Bulls fans now get to sit back and watch the Wade-Rondo redemption tour, a revenge fantasy that Tarantino could not have stunt-cast better. If all goes as planned, Rondo’s eccentric aggression will allow Wade to access the strange spite he secretly harbors, and Wade’s polish will set an example for Rondo, guiding him to restore luster to his recently tarnished reputation. If nothing else, watching their rejuvenation will be way more fun than pondering the sadness behind Rose’s eyes or wondering whether Noah and Taj Gibson can play together.

One has to wonder, too, about how much Wade's decision to return home had to do with his best friend, LeBron James, doing the same in Cleveland two years ago. And even though he's already dubbed the Bulls as Jimmy Butler's team, it thrusts him back into the spotlight playing for the team he dreamed about ever since he was a kid.

For both Wade and Rondo, it's also an opportunity to rebound from sub-par years. Wade played in 74 games, his most since 2010, but shot a career-worst 45.6 percent from the field, and his 19.0 points and 4.6 assists were the lowest since his rookie season 13 years ago. That's not to say the future Hall of Famer doesn't have plenty left in the tank - he does, at witnessed by his stellar playoff performance - but some added motivation in a new jersey will serve him well.

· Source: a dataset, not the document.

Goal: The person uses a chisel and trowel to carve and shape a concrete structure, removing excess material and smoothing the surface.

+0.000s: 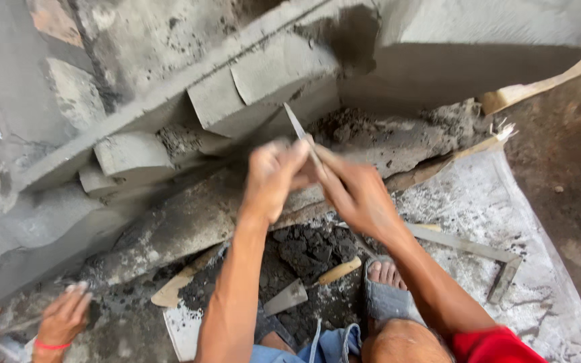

Rondo has even more to prove. The Bulls will be his fourth team since the start of the 2013 season, and while he led the NBA in assists per game last year (11.7) his shot and defense remain liabilities. Both Rondo and Wade can opt out of their deals after this season, and while that doesn't mean leaving the Bulls per se, there are financial games to be made by the pair having dominant seasons.

Combine that with Jimmy Butler attempting to prove he can play nice with a pair of Alphas, and as Waytz wrote, there will be something new to watch for every night.

Time will tell if Fred Hoiberg can harness the egos, talent and attitudes in the Bulls locker room. But one thing's for certain: no matter the outcome, it'll be worth watching.